In May I saw my chest consultant, my lung function had fell a little, nothing major. He then asked how things are going. I told him, his response was along the lines of well the impact your asthma is having on your life is not acceptable but there is nothing more we can offer you. Its hard to put into words the impact had, to say that my quality of life is not acceptable brings home to me the fact that much that I have come to view as normal is in fact abnormal. I do have what I would term as a relatively good quality of life but I know that without my asthma and other health issues it could be better.

The worse bit to hear was this is as good as its going to get, because it made me sit back and take stock of how my life is. I kind of knew this anyway but didn't want to accept it but, to hear it said brings it home to me and the reality. Its scary to think that at 36 I face a lifetime of nebulisers, chest infections, being unwell, emergency hospital admissions and being different. I don't want this to be my life but I have to get my head round it. Yet I don't want to get my head round it because to do so means to accept my situation as it is and I don't want to accept it, I am scared right now. Its all confused and complex. And horrible. And I feel selfish feeling and thinking this way. He decided to try me on another drug, montelukast in the hope it may help a little but miracles are not expected. I think it may of helped slightly though the last two days it had been grumbling a bit.

My consultant then informed me that because his case load is getting bigger and the fact that there is nothing more he can offer me medically and I am not at high risk of dying from my asthma he is going to discharge me from his care. It felt like the final little bit of hope had been extinguished, that even my consultant had given up. Maybe I am overreacting I don't know.

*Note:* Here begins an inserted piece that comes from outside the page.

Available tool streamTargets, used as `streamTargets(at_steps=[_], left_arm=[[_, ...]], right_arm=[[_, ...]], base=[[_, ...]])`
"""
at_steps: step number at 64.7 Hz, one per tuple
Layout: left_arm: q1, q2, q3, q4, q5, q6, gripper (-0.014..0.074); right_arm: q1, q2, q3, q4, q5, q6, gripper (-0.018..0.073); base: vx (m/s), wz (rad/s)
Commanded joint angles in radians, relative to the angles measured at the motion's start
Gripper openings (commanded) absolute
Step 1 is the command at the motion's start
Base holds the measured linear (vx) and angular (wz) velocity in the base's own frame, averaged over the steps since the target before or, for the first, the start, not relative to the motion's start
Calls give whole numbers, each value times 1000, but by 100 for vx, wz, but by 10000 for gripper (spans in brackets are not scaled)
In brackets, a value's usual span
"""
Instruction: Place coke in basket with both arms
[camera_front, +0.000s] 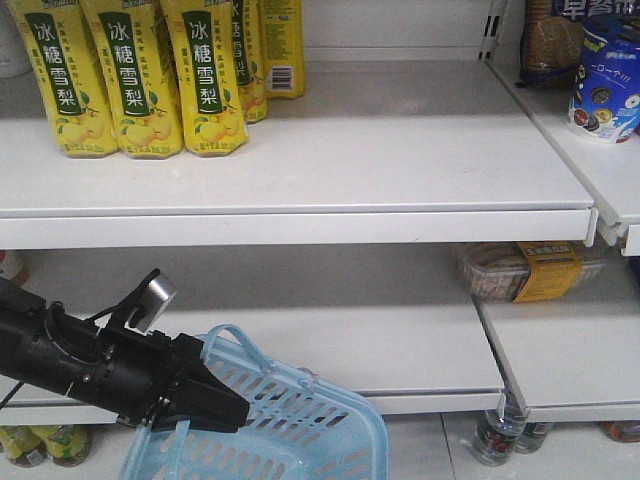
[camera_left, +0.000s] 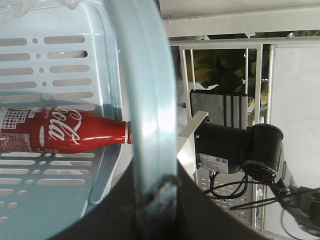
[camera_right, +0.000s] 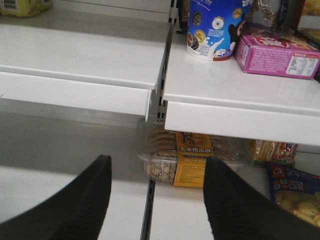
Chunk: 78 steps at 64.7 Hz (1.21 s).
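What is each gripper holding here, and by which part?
The left gripper is shut on the basket, gripping its handle. The right gripper is open and holds nothing.

Front view and wrist close-ups, shared basket (camera_front: 300, 420).

Red, white-lettered coke (camera_left: 55, 134); pale blue slotted basket (camera_front: 330, 430); apparently black arm (camera_front: 80, 360).
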<state>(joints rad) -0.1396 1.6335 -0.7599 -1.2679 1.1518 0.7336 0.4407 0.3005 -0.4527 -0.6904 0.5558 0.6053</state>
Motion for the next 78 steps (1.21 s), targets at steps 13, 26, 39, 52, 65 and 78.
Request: streamTargets(at_steps=[13,26,39,52,65,78], left_arm=[[-2,-45,-25,-117,74,17,-6],[-2,-45,-25,-118,74,17,-6],[-2,-45,-25,-117,73,17,-6],[-2,-45,-25,-117,73,17,-6],[-2,-45,-25,-117,73,17,-6],[-2,-45,-25,-117,73,17,-6]], right_arm=[[-2,-285,136,20,-54,-35,396],[-2,-321,204,38,-96,-75,396],[-2,-317,237,30,-101,-67,396],[-2,-317,237,63,-105,-23,396],[-2,-317,237,48,-94,-28,309],[-2,-317,237,52,-94,-28,-17]], base=[[0,0],[0,0],[0,0],[0,0],[0,0],[0,0]])
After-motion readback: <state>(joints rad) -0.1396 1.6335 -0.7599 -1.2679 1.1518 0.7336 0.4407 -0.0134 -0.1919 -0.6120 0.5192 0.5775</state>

I went to see my asthma nurse a few days later and she greeted me with, I know that there is nothing more we can do for you but we still need to see you yearly in clinic. Err thanks!! The trouble is everyone seems to focus on me being an illness, a pair of crap lungs but I am not I am a person and I wish those delivering the news would recognise this fact. I am a person, with a life, with friends and family. Don't just drop the bombshell, stop, think and regocnise the impact and do something that recognises me as a person. There have been very few people who have cared for me over the years that have reconised this fact. Its rarely how are you, how are you coping? More how is the asthma? I am more than that. I am me, please look closer!

1 comment:

  1. ((((((((((hugs))))))))))) It's awful when you're presented with a bomb-shell like this, but it's certainly not selfish to feel as you are and to have been knocked side-ways by the news. I'm also shocked that you've been discharged by your consultant, when he should, in my opinion, be keeping an eye on you because of the severity of your asthma. Maybe you could write to him and tell him how you feel about him having 'dropped' you, especially after such a bomb-shell of not being able to do anything more for you. My consultant can't do anything more for me either, as you know, but because of this he sees me every couple of months in clinic (and more regularly than that on the ward in admissions). Might be worth putting something in writing, just so he knows where you're at and how you feel...

    As for feeling like you're just a pair of lungs, not a person, that's something I can relate to as well. I'm lucky with my care team that they all take a very holistic approach, but there have been many in the past, and some acquaintances, who have definitely made me feel as you sometimes do. We are not just diseased lungs. We are whole people. You're a wonderful person, and you'll never just be a pair of crappy lungs or other health problems to me.